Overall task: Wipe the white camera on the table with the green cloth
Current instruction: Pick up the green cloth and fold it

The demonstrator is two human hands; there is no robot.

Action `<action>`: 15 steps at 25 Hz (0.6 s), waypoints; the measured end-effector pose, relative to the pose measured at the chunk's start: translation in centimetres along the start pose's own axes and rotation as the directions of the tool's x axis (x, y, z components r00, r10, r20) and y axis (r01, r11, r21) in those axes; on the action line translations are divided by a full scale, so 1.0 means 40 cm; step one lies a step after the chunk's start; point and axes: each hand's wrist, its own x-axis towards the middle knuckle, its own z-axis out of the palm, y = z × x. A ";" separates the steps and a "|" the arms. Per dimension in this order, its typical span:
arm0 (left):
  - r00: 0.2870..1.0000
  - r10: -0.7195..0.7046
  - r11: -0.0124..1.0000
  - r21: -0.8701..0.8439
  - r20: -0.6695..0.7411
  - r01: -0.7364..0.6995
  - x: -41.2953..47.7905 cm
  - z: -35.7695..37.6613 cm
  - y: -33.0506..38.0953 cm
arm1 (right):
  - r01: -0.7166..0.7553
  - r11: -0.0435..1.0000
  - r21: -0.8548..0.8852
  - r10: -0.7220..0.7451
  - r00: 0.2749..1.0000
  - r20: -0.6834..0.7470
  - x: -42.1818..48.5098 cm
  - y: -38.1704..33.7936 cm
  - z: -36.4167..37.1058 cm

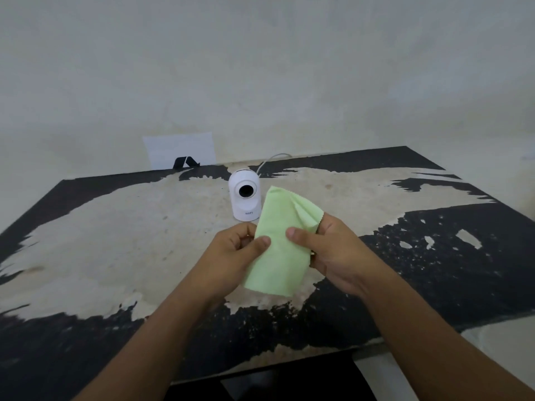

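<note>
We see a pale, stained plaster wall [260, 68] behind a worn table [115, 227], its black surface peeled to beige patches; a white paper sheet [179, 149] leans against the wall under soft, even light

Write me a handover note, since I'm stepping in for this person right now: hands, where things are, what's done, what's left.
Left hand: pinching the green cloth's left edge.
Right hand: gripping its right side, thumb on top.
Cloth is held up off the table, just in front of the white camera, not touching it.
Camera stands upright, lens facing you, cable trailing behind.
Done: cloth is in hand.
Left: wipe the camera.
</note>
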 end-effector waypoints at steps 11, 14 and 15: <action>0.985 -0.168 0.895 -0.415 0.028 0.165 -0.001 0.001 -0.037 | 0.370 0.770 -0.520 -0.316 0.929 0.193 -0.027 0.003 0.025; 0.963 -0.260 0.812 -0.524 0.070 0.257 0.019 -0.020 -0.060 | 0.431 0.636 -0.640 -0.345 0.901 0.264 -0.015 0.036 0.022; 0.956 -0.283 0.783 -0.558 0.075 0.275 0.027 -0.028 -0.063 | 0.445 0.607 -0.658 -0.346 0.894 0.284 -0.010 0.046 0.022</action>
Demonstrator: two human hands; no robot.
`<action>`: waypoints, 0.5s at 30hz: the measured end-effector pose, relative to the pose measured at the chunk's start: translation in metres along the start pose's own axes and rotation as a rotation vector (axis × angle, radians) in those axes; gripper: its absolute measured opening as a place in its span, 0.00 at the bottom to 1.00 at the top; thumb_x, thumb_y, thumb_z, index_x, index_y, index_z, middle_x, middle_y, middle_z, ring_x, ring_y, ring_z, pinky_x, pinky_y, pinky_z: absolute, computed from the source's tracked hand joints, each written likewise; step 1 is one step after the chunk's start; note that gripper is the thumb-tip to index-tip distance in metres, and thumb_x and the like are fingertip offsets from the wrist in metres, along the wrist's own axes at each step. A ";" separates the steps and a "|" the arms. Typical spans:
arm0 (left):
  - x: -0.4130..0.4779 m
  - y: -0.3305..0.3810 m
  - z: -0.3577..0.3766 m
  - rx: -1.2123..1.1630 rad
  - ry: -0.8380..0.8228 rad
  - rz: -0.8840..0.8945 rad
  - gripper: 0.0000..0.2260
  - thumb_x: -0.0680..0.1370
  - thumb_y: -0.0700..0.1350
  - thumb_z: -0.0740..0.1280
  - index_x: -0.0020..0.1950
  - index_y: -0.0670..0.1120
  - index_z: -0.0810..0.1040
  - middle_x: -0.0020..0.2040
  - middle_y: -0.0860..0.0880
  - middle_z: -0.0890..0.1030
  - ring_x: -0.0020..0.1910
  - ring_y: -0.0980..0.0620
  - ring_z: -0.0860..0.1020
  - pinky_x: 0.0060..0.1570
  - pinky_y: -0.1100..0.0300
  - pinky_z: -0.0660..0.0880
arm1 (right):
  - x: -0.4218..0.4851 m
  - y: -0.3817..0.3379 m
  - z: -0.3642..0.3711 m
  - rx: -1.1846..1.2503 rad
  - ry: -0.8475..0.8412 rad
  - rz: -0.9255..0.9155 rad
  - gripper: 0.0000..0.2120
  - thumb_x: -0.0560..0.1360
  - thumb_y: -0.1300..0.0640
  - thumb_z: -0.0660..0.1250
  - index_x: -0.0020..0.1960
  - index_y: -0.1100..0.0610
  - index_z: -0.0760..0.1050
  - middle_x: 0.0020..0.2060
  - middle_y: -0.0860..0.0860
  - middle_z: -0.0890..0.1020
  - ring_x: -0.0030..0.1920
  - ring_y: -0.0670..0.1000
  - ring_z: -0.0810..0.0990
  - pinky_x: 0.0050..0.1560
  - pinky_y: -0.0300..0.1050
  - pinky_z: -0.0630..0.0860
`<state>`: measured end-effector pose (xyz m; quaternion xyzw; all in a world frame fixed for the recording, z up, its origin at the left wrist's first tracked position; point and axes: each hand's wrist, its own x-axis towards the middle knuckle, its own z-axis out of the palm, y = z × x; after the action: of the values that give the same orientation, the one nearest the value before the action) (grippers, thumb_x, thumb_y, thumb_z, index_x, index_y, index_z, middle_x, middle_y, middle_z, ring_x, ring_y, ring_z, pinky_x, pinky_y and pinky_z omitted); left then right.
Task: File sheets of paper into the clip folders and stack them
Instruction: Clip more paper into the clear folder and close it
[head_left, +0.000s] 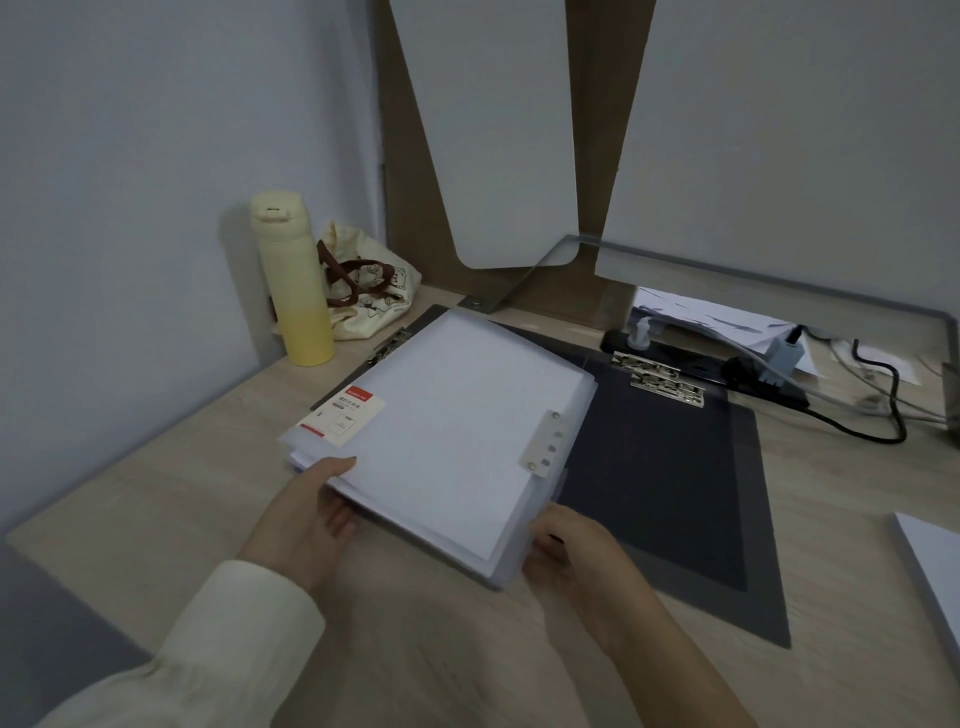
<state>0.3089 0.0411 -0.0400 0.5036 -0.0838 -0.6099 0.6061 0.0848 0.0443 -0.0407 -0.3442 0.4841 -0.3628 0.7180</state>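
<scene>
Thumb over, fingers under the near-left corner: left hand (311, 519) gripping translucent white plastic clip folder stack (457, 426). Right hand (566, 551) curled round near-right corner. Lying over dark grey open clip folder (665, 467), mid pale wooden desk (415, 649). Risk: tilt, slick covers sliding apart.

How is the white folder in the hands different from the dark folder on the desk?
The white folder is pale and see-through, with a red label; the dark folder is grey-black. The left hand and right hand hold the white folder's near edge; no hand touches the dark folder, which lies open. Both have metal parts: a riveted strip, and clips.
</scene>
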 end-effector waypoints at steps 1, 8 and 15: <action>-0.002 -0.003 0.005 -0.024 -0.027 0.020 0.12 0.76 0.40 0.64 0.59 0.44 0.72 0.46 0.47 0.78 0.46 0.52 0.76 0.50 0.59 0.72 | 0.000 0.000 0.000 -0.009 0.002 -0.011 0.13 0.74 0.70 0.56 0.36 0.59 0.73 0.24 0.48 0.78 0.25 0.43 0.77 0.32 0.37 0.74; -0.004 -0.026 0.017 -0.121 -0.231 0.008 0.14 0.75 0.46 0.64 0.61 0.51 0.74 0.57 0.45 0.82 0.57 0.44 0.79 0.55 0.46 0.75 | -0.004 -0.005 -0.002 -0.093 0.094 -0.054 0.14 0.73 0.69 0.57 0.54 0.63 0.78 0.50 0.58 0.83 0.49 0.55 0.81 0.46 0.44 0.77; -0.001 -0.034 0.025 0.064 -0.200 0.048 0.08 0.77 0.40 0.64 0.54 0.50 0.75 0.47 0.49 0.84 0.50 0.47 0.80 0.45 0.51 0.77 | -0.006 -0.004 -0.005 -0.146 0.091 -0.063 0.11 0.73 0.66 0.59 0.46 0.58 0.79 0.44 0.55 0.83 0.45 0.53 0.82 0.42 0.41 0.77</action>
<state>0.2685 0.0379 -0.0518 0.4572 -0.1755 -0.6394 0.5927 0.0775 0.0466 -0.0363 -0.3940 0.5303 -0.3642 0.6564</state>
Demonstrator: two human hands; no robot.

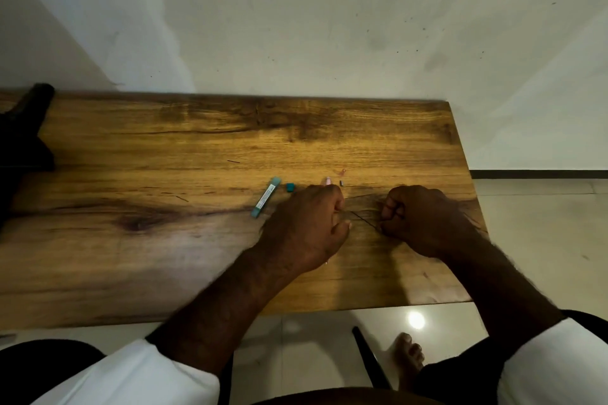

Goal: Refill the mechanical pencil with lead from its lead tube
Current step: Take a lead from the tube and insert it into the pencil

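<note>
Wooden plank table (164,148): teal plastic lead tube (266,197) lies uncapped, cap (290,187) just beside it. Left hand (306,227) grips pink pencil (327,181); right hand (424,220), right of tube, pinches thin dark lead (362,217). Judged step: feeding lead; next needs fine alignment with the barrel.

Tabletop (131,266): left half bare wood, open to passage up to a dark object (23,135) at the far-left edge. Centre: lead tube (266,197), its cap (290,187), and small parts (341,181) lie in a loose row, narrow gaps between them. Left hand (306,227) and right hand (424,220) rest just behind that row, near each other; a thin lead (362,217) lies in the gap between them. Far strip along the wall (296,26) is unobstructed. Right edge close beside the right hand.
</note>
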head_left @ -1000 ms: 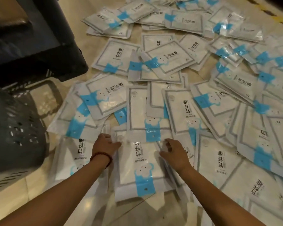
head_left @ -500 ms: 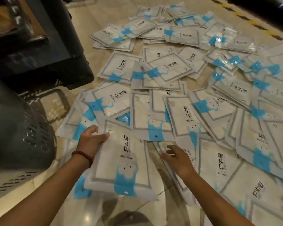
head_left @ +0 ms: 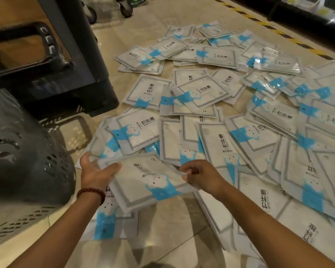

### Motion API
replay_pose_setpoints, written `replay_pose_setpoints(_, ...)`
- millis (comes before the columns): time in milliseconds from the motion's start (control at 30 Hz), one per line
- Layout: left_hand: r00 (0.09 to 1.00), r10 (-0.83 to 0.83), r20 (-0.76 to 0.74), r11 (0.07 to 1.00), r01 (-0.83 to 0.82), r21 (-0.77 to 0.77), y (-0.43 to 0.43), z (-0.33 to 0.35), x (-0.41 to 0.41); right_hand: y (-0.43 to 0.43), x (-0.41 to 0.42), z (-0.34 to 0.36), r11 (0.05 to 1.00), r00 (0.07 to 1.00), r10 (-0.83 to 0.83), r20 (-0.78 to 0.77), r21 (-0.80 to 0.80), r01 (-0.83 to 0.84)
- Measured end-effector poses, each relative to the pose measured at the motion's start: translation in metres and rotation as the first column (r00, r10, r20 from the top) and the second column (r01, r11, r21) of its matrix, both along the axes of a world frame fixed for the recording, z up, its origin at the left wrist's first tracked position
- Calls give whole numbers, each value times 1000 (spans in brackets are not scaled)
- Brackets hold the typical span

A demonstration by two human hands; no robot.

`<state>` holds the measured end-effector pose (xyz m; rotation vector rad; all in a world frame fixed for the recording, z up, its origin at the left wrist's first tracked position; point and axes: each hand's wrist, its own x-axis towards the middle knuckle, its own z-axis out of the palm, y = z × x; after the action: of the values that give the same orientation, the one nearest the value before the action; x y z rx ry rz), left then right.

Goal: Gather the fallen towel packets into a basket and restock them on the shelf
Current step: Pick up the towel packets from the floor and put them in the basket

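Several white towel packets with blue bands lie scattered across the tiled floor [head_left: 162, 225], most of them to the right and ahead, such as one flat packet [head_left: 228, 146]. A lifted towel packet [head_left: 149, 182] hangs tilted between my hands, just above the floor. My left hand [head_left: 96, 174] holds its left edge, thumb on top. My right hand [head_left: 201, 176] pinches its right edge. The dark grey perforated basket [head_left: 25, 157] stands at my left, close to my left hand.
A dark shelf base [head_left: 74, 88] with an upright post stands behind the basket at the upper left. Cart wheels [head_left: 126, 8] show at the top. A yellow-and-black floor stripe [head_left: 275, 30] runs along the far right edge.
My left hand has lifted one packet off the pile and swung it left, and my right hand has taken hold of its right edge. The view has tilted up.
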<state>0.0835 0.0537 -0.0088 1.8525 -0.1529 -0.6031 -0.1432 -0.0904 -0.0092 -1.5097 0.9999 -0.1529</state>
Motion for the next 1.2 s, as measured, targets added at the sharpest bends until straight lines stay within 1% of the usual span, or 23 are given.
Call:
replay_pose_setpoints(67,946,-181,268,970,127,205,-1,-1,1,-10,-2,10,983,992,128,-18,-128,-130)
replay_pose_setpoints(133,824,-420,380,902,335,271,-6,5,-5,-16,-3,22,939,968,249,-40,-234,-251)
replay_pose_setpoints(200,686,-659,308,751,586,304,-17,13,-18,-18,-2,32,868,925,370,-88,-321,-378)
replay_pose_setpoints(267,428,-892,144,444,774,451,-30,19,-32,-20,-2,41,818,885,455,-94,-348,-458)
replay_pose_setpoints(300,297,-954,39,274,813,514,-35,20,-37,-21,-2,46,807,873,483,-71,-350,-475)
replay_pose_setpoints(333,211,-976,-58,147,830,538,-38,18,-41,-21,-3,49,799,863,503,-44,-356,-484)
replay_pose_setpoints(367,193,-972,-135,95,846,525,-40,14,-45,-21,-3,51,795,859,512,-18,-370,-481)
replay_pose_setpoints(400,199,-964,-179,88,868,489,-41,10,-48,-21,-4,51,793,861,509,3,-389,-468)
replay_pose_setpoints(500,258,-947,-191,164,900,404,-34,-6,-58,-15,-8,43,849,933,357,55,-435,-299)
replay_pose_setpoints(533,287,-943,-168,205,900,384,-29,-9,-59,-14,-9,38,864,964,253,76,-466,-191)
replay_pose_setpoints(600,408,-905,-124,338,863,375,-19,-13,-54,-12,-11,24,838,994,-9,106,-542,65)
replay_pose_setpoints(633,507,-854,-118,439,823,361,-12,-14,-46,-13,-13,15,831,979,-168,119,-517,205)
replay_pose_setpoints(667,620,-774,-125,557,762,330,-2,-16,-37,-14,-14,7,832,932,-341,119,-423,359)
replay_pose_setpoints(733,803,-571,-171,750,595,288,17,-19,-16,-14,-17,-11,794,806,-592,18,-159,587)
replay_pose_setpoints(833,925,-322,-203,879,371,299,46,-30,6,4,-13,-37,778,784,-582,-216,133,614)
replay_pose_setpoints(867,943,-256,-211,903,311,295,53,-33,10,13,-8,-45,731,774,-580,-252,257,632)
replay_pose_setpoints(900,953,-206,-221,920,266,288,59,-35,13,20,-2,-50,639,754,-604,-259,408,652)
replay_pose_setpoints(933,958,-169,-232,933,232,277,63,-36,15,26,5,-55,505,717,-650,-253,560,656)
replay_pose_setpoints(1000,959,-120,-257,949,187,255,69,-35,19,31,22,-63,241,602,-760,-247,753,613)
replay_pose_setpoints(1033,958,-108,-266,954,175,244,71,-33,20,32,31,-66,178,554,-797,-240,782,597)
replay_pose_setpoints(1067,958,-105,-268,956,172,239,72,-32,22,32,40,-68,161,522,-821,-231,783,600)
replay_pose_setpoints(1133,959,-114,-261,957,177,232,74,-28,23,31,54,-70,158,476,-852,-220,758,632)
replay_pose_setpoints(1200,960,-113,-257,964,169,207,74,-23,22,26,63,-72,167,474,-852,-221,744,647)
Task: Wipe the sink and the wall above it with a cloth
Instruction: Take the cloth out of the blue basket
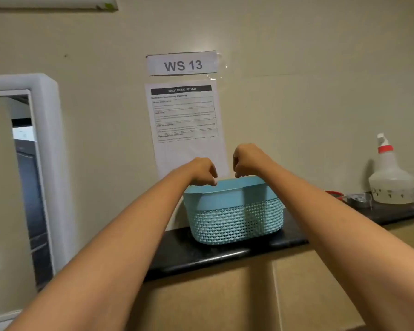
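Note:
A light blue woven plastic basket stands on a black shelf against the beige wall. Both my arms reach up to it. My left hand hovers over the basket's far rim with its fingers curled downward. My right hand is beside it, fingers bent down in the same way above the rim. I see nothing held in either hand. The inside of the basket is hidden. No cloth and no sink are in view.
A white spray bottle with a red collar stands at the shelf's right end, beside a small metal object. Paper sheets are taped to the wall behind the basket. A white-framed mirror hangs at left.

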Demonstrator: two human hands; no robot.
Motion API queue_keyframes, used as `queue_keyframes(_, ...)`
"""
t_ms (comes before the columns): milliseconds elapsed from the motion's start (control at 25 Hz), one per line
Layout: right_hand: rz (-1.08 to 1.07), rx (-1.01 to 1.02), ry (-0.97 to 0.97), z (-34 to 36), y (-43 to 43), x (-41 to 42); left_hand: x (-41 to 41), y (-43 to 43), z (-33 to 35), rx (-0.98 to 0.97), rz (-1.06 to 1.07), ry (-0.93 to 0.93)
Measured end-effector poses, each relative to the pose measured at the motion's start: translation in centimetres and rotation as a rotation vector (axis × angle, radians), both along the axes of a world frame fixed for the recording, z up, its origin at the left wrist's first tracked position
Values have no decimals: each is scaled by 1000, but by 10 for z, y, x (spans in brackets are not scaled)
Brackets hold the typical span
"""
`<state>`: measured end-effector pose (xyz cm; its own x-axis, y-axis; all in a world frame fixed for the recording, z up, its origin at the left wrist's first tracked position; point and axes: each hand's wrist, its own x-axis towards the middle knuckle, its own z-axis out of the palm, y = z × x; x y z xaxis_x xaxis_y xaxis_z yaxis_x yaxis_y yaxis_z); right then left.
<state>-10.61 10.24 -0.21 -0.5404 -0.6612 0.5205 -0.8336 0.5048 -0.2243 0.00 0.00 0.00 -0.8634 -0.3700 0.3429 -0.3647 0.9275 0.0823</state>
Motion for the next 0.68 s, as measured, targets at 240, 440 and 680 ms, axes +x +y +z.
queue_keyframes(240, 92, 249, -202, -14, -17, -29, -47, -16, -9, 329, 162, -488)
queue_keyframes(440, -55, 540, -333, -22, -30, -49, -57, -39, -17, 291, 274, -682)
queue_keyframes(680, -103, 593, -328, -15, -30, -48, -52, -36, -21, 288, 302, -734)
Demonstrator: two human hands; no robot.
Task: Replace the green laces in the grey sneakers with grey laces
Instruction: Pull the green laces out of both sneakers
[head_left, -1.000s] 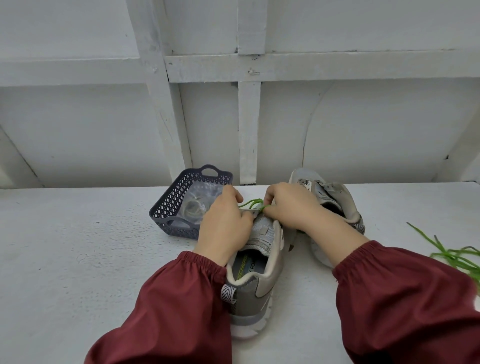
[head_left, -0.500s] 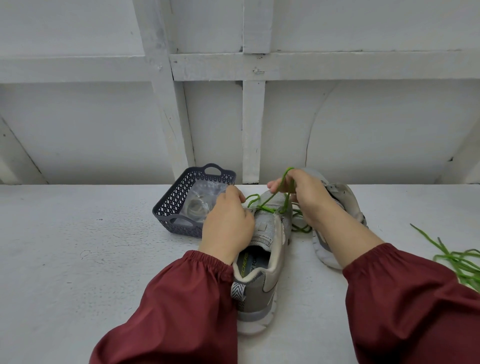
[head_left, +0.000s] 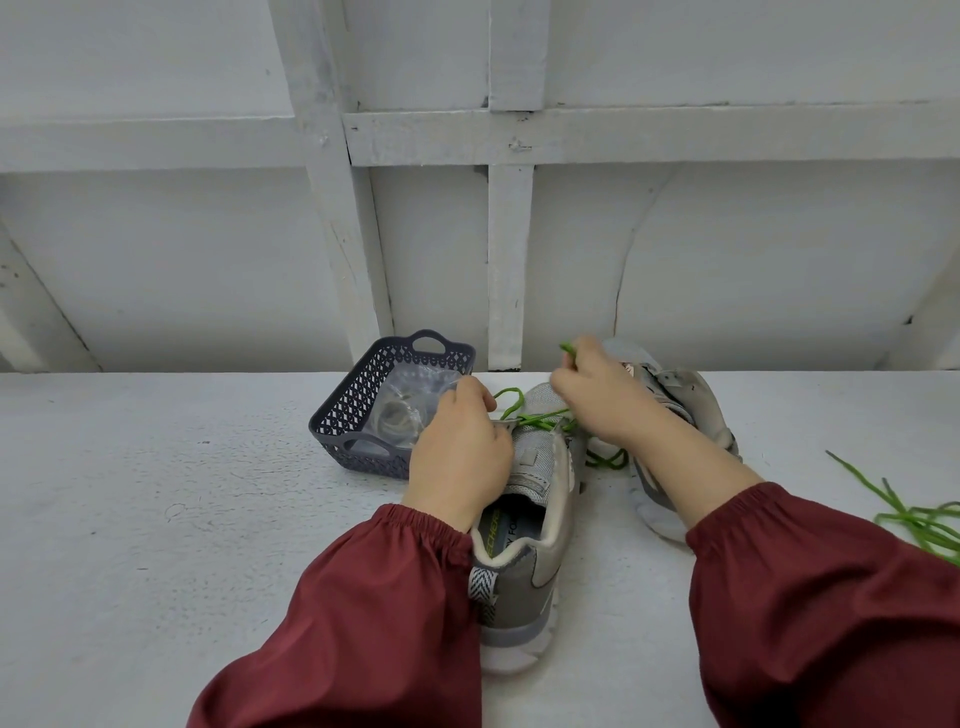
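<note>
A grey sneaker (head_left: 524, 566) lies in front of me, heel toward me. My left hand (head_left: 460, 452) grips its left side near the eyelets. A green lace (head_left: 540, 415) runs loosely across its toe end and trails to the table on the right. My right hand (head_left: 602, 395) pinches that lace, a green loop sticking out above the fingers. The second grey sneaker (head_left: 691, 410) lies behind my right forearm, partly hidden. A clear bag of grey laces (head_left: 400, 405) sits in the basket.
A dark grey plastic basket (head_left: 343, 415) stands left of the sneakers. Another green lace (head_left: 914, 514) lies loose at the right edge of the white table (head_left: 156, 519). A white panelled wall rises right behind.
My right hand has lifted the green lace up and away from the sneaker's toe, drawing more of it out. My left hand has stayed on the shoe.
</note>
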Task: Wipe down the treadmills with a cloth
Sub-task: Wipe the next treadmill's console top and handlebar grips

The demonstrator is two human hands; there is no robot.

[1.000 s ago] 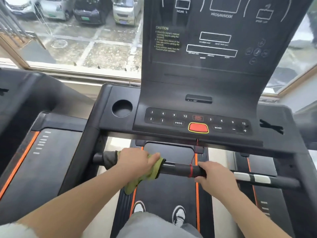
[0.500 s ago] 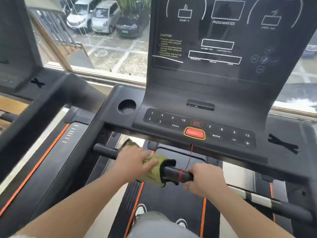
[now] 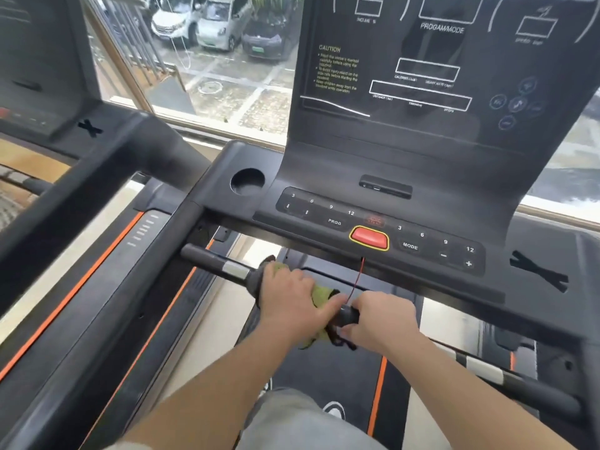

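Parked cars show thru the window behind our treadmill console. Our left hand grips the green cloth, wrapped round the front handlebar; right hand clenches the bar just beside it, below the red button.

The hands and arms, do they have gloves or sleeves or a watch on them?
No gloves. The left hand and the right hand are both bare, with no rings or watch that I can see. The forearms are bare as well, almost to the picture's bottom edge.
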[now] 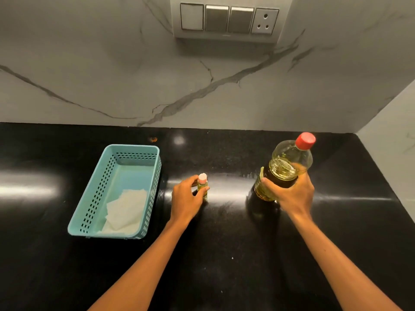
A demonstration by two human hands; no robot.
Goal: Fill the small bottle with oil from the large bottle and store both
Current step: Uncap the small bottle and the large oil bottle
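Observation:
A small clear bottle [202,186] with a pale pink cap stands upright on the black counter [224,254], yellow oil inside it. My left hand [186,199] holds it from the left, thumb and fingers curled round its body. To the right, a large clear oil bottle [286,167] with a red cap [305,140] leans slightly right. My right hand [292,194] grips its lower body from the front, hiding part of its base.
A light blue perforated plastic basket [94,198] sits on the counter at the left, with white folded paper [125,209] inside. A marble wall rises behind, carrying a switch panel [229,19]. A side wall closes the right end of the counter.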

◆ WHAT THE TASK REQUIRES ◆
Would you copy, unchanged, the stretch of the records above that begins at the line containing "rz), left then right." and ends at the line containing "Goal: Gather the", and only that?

◆ EXERCISE RESPONSE ◆
`<state>` holds the measured end-effector pose (xyz m; rotation vector rad; all in a world frame fixed for the recording, z up, its origin at the left wrist's first tracked position; point and axes: each hand's wrist, its own x-axis towards the middle knuckle, its own z-axis out of the palm, y = z × x; after the action: of the values that give the same orientation, the one nearest the value before the action; x y z rx ry rz), left then right.

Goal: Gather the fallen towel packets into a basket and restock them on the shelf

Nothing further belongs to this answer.